I'd like don't think about subversion level(there may be one number (0) or more(1.23.14123)). How should I write order by statement ?
I may write something like:
select fname, version from file_versions
order by fname
, to_number(substr(version, 1, instr(version, '.',1,1)-1))
, to_number(substr(version, instr(version, '.',1,1)+1, instr(version, '.',1,2)-instr(version, '.',1,1)-1))
, to_number(substr(version, instr(version, '.',1,2)+1))
But its not so good and will not work if one digit was added to the version string (e.g. 0.0.0.123).
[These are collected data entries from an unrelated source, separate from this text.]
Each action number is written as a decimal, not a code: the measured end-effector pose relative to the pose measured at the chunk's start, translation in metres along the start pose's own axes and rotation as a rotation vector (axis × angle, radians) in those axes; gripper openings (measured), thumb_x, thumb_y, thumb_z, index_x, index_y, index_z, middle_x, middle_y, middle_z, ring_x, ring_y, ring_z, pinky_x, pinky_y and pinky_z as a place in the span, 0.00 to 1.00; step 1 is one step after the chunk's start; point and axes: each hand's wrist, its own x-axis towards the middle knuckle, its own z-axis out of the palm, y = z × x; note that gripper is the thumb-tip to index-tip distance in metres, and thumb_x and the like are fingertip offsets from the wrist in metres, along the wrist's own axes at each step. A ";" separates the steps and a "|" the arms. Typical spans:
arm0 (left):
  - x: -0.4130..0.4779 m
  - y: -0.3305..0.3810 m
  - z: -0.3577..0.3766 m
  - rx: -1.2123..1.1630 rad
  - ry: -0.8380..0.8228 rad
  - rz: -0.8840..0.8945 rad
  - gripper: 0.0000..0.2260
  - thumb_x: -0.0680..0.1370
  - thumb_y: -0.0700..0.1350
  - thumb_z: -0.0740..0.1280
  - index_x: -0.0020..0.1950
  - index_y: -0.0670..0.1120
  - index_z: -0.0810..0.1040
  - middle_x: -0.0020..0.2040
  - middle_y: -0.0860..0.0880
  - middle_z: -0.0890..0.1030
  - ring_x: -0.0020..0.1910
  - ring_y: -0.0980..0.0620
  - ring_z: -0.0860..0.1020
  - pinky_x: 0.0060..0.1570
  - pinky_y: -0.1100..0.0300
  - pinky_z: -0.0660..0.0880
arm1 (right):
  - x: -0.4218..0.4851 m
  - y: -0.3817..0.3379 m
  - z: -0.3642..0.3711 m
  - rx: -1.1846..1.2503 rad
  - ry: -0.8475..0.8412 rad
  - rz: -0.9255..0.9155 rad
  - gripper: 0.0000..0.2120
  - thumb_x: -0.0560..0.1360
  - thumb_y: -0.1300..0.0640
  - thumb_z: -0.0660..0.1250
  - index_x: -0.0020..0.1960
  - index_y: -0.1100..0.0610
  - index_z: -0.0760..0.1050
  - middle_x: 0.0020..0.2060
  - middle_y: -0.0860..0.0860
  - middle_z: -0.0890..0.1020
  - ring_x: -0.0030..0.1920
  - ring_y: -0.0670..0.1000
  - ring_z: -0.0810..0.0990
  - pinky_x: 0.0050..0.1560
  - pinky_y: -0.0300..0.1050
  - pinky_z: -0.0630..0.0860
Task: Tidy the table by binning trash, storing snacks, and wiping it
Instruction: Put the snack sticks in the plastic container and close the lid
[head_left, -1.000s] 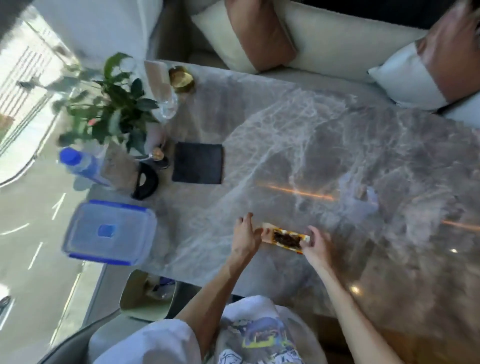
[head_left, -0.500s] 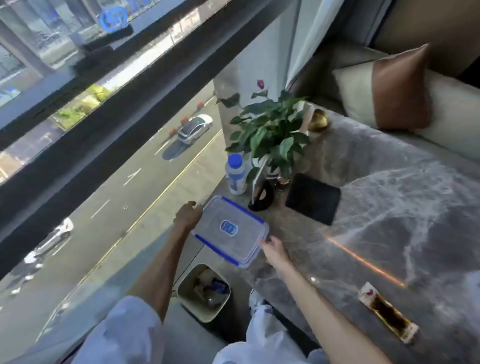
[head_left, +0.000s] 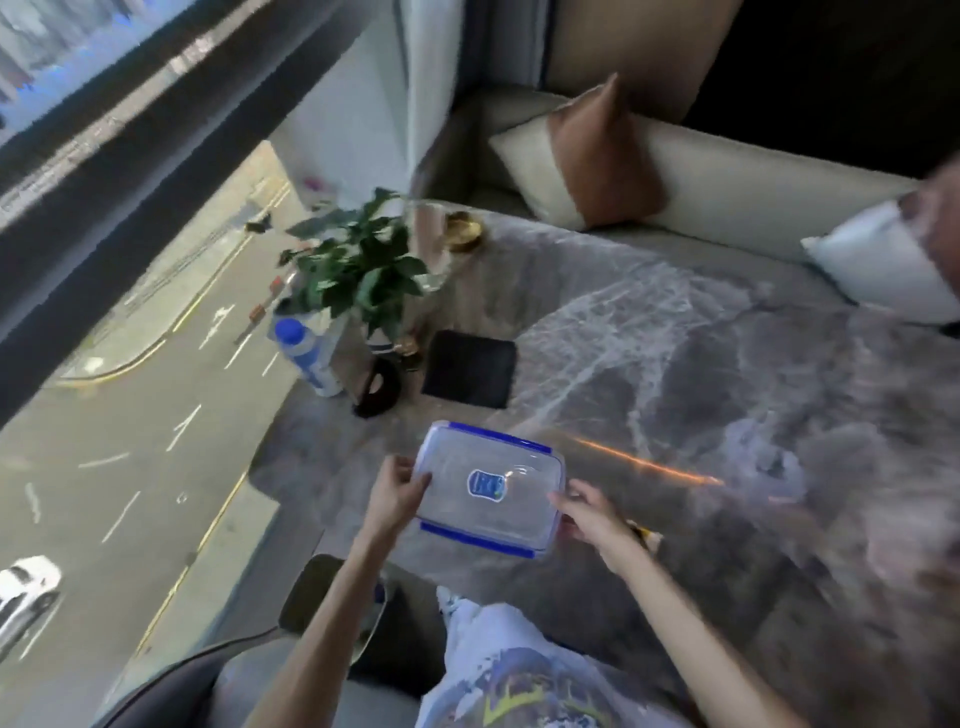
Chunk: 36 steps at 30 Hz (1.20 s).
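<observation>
A clear plastic storage box (head_left: 491, 488) with blue clips and a blue label on its lid hovers over the near left part of the grey marble table (head_left: 701, 364). My left hand (head_left: 397, 491) grips its left side and my right hand (head_left: 584, 512) grips its right side. Just behind my right wrist a sliver of the yellow snack wrapper (head_left: 647, 532) shows on the table; most of it is hidden. Below the table's near edge the rim of a bin (head_left: 306, 587) sits partly hidden by my left forearm.
At the table's far left stand a potted plant (head_left: 358, 275), a blue-capped water bottle (head_left: 306, 353), a black ring-shaped object (head_left: 382, 389), a black square mat (head_left: 470, 369) and a gold dish (head_left: 462, 228). Cushions line the sofa behind. A window runs along the left.
Both hands left the snack wrapper, reached to the box at the table's left edge, and have brought it right, toward the middle of the near edge. The camera view swung back right.
</observation>
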 end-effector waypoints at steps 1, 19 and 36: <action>-0.014 0.009 0.037 -0.008 -0.055 0.020 0.09 0.76 0.39 0.69 0.53 0.40 0.72 0.45 0.42 0.79 0.42 0.47 0.77 0.41 0.52 0.74 | -0.009 0.011 -0.041 0.024 0.058 -0.005 0.21 0.76 0.58 0.69 0.68 0.58 0.71 0.45 0.47 0.82 0.43 0.47 0.81 0.43 0.42 0.78; -0.211 0.089 0.524 0.564 -0.703 0.480 0.17 0.77 0.34 0.64 0.66 0.37 0.75 0.63 0.40 0.79 0.64 0.42 0.77 0.64 0.57 0.70 | -0.146 0.284 -0.379 0.515 0.081 0.312 0.05 0.72 0.66 0.69 0.44 0.62 0.73 0.25 0.51 0.79 0.22 0.45 0.76 0.24 0.36 0.73; -0.242 -0.006 0.464 -0.094 -0.491 -0.180 0.13 0.77 0.37 0.67 0.61 0.37 0.77 0.42 0.44 0.83 0.30 0.57 0.82 0.30 0.63 0.79 | -0.092 0.260 -0.405 0.485 0.274 0.088 0.13 0.76 0.53 0.70 0.57 0.57 0.78 0.43 0.51 0.85 0.41 0.48 0.84 0.39 0.39 0.79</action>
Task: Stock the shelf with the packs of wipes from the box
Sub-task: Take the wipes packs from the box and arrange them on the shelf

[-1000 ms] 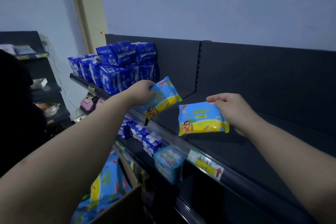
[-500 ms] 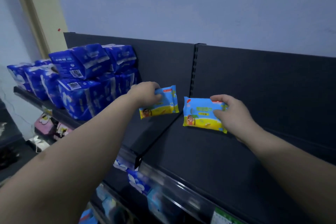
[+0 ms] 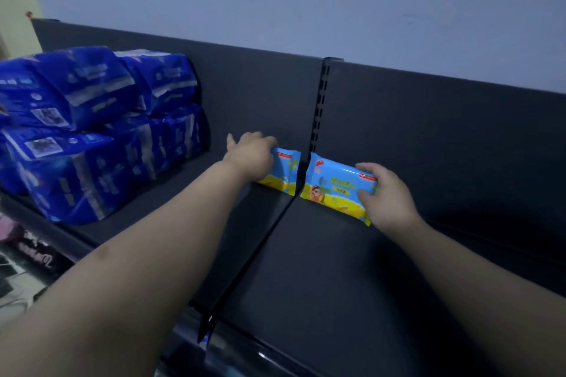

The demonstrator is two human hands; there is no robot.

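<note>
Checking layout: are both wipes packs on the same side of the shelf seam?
No, the seam runs between the left pack and the right pack.

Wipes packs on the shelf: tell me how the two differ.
The left pack is left of the shelf seam, the right pack right of it. The left hand hides much of the left pack; the right pack shows most of its face. Both are blue-and-yellow and held.

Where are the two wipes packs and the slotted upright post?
left wipes pack (image 3: 286,171), head view, blue upper front.
right wipes pack (image 3: 332,190), head view, middle of printed front.
slotted upright post (image 3: 320,107), head view, mid-height on its slots.
</note>
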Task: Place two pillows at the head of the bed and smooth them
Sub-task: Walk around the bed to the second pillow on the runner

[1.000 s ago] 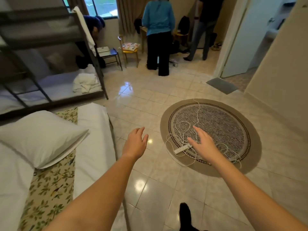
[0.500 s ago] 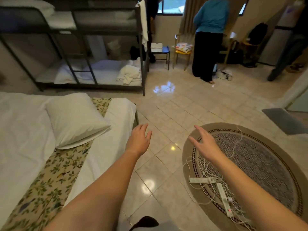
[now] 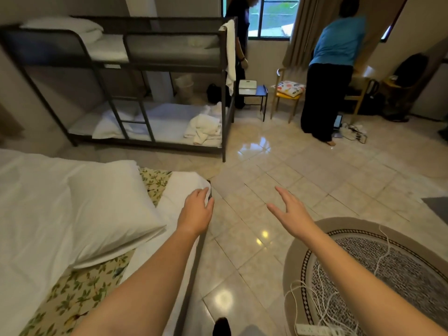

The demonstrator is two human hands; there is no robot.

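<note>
Head view: left hand [image 3: 196, 214] loosely curled, empty, over the bed [image 3: 36, 214] corner. Right hand [image 3: 292, 210] spread wide above floor tiles. One pillow [image 3: 109, 209] lies left, across the floral runner [image 3: 80, 294].

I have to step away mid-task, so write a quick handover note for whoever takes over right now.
Left hand: empty, over the near corner of the bed, fingers at the white cover.
Right hand: open, empty, over the floor tiles.
Pillow: one in view, lying across the floral runner, not held.
Done: nothing placed that I can see.
Left: find the second pillow, set both at the head, smooth them.
</note>
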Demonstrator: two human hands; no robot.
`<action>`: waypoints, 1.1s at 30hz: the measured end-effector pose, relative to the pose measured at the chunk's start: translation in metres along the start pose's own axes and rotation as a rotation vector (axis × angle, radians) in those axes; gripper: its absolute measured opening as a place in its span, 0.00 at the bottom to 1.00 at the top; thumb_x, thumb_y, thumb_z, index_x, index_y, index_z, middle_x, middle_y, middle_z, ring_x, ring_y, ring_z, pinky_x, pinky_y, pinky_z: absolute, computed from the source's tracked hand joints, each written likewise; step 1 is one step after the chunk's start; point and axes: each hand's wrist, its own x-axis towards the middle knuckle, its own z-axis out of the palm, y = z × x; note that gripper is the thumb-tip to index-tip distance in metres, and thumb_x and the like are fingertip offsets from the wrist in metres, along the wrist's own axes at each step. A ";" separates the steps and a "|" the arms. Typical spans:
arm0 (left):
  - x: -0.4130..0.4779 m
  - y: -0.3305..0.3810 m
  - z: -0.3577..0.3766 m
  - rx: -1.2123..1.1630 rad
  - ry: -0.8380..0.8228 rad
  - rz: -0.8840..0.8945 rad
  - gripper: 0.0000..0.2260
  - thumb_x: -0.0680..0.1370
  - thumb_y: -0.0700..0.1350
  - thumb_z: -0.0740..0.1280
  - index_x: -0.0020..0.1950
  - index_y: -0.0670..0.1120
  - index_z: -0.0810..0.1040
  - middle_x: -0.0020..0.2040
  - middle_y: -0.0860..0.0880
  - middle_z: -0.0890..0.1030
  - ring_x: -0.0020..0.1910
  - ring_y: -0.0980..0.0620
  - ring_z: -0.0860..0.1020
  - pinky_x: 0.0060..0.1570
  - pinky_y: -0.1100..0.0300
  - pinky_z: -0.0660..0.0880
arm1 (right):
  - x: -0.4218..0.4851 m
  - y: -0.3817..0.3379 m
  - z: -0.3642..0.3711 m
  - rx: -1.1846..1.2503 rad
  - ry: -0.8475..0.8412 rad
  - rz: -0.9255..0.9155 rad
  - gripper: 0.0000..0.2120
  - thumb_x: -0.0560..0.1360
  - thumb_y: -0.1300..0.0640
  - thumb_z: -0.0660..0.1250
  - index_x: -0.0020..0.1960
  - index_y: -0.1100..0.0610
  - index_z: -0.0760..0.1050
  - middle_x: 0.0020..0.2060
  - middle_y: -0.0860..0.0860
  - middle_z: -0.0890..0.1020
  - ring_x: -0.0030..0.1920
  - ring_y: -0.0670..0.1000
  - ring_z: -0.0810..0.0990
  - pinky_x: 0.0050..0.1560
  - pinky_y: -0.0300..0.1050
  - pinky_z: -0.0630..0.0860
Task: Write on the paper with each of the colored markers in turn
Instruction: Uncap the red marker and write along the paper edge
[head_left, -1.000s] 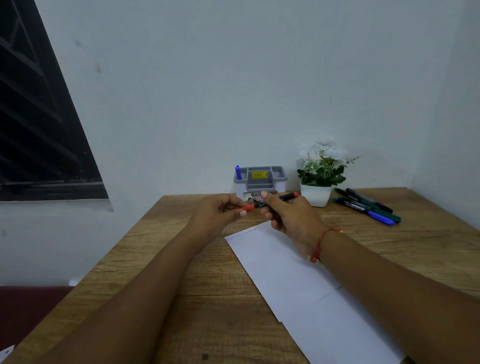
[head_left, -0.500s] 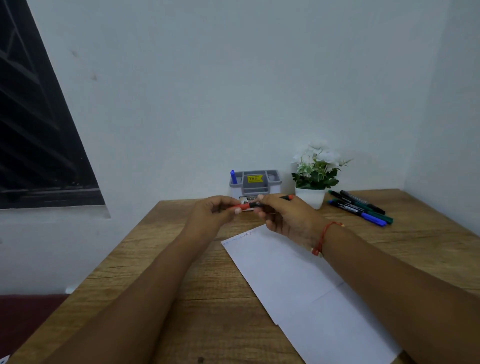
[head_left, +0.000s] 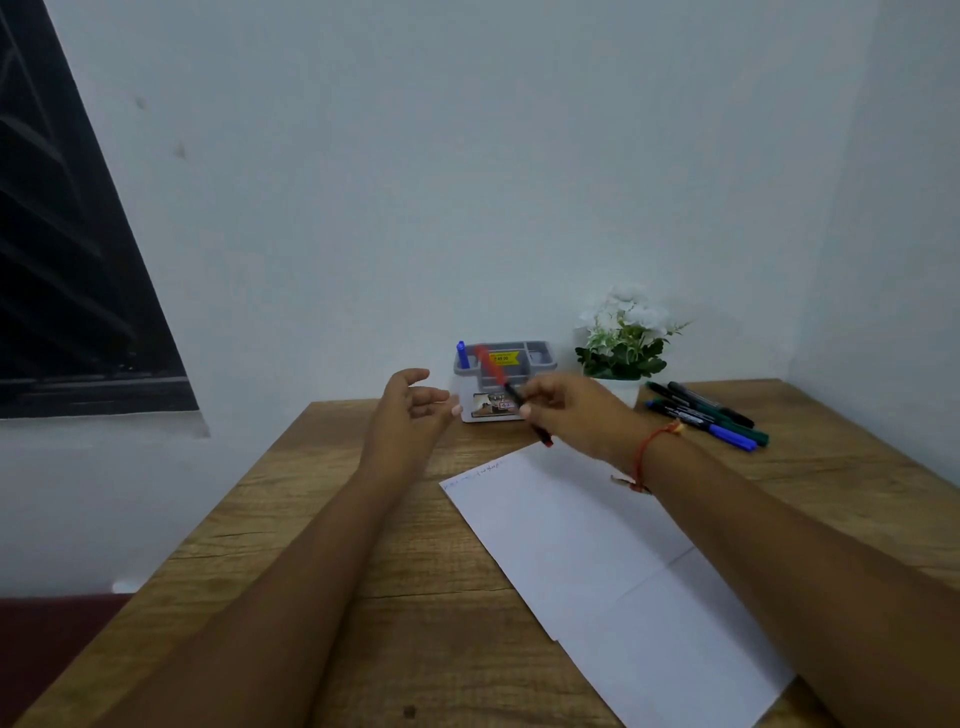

Is there a better solution?

You can use regexp_substr():
order by fname,
cast(regexp_substr(version, '[^.]+', 1, 1) as number),
cast(regexp_substr(version, '[^.]+', 1, 2) as number),
cast(regexp_substr(version, '[^.]+', 1, 3) as number)

You may use two regexp first for enhance you group to add 5 zeros to any group. And another one to take last 5 digits from each group. And you get constant length rows and be able to sort it as chars.
with s(txt) as (select '1' from dual
union all
select '1.12' from dual
union all
select '1.12.410' from dual
union all
select rpad('1.12.410',401,'.03') from dual
union all
select rpad('1.12.410',401,'.03')||'.01' from dual
union all
select rpad('1.12.410',401,'.03')||'.02' from dual
)
select txt,regexp_replace(regexp_replace(txt, '(\d+)','00000\1'),'\d+ (\d{5})','\1') from s
order by regexp_replace(regexp_replace(txt, '(\d+)','00000\1'),'\d+(\d{5})','\1')
It will work up to 99999 version or subversion.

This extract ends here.